A Escola Técnica em Saúde Maria Moreira da Rocha, no Acre, também não se deixa abater pelas dificuldades. Dependente de rodovias precárias e das condições meteorológicas da região norte, a ETSUS Acre faz uma ginástica para conseguir dar conta dos cursos descentralizados dos 22 municípios do estado. É preciso cobrir as cinco regionais: o Alto Acre; o Baixo Acre,que inclui a capital Rio Branco; o regional do Purus; Tarauacá-Envira e o Alto Juruá. “Tirando o Alto e o Baixo Acre, só podemos chegar às outras regionais de carro durante o verão amazônico, que vai de maio a outubro. Nessa época de estiagem dos rios, usamos a BR 364 para chegar a alguns municípios”, explica a diretora da ETSUS Acre Talita Lima.

O problema, segundo Talita, é que a BR 364 só é pavimentada até o município de Sena Madureira. “O resto é chão de barro e muita poeira”, brinca. “Uma equipe já chegou aqui na capital com lama nos cílios”, revela. Até a última cidade ao norte do estado, Cruzeiro do Sul, são 700 quilômetros que só podem ser atravessados com carro de tração nas quatro rodas. Cruzeiro do Sul tem a vantagem de ter aeroporto. Podemos ir de avião, mas custa caro. Uma passagem de ida e volta está em torno de R$ 400 reais por pessoa. Para outros municípios é ainda mais dispendioso. É necessário fretar um avião monomotor, um teco-teco, como chamamos, que custa cerca de R$ 6 mil reais e transporta apenas cinco passageiros”, conta a diretora.

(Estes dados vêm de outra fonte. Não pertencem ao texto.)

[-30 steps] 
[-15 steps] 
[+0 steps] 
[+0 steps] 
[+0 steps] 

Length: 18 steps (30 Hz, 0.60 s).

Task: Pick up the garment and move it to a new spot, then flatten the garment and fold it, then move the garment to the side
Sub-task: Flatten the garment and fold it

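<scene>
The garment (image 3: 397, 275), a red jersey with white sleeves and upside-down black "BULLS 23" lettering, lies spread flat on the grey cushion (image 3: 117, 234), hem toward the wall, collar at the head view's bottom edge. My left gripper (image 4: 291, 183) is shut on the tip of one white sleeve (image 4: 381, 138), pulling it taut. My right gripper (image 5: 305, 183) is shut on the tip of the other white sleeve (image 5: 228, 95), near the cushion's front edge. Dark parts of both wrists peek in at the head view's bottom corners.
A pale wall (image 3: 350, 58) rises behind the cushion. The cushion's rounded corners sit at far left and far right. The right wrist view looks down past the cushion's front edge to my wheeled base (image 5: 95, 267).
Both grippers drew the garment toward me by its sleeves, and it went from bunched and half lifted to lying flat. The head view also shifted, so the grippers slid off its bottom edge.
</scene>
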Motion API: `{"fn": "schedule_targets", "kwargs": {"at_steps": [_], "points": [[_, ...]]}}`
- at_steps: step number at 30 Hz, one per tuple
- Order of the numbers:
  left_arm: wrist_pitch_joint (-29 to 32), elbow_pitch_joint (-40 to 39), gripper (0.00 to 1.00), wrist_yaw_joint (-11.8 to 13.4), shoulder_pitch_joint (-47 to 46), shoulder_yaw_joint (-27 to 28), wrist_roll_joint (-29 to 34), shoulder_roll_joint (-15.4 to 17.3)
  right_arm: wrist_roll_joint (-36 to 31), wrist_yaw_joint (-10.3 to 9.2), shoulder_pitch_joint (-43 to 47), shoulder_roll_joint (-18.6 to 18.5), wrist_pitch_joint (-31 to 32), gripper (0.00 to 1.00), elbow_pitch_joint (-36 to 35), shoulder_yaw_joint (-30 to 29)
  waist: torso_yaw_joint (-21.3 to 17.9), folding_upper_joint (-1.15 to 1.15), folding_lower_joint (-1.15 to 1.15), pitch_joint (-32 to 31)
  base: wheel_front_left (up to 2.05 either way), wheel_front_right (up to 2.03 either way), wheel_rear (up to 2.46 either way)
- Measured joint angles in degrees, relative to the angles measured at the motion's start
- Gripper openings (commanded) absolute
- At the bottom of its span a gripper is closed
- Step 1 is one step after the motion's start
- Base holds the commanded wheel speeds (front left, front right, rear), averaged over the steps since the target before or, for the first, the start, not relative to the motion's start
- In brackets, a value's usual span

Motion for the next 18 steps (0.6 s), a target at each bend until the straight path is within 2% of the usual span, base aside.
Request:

E as viagens são freqüentes.“Nós vamos para os municípios do interior recrutar professores para os cursos de auxiliar de enfermagem, técnico de enfermagem e de agente comunitário de saúde. Depois das aulas em andamento, visitamos a cidade mensalmente para fazer o acompanhamento do curso. Esse deslocamento tem um custo muito alto. Por isso, nos municípios mais distantes, vamos a cada dois meses”, explica Talita Lima. Mas tudo pode se complicar caso o município não tenha profissionais capacitados para ministrar algumas matérias do curso.“No curso técnico de enfermagem, por exemplo, tivemos que deslocar professores da capital para trabalhar com os alunos os conteúdos de emergência e UTI. Foi caríssimo porque além de pagarmos a hora-aula, gastamos com passagem, hospedagem e alimentação”,conta a diretora.

Na época da chuva, a ETSUS utiliza um dos meios de transporte mais comuns da região: o barco. “Só podemos entrar no teco-teco na época da seca. Quando a chuva cai, vamos de barco, o que pode levar alguns dias de viagem”, avisa Talita. A navegação fluvial também é usada pelos alunos que moram na zona rural. A diretora cita o exemplo do que aconteceu durante o curso de auxiliar de enfermagem em Sena Madureira, quando alguns alunos que moravam em seringais ao longo do rio Iaco ficaram quase 24 horas num barco para chegar à sala de aula. “Nesse caso conseguimos que a Secretaria Municipal de Saúde custeasse a hospedagem. Os alunos, todos trabalhadores do SUS, foram liberados pelos gestores para passar dez dias por mês em Sena Madureira até o término do curso, que durou três meses”, conta a diretora da Escola.

Não é só no planejamento de viagens que a ETSUS Acre tem mérito. Os cursos também são pensados para atender as populações locais. “O primeiro passo é traçar o perfil epistemológico da comunidade. Quando, por exemplo, damos a aula de enfermagem obstétrica em comunidades indígenas, consideramos o fato de que a maioria dos partos é normal. Os estágios também refletem a realidade do local. Se tivermos índios como alunos,o estágio é feito na própria aldeia. Atendemos as especificidades locais sem deixar de formar o profissional de maneira geral”, diz Talita.

Esse trabalho é feito, por exemplo, com as comunidades indígenas e ribeirinhas de Santa Rosa do Purus. “Nas aulas, incluímos conteúdos como a prevenção da malária, do alcoolismo,da tuberculose e das doenças sexualmente transmissíveis”, conta a diretora da ETSUS. “Os ACS dessa região aprendem a promover a saúde nas aldeias, sempre respeitando as tradições indígenas”, explica Talita. Para criar o material complementar dos cursos descentralizados, a Escola conta com a ajuda dos professores locais. “Eles conhecem muito bem as comunidades e, no processo de capacitação, nos informam as especificidades de cada comunidade. Com essas informações, fazemos na capital todas as apostilas e mandamos tudo por avião”, diz a diretora.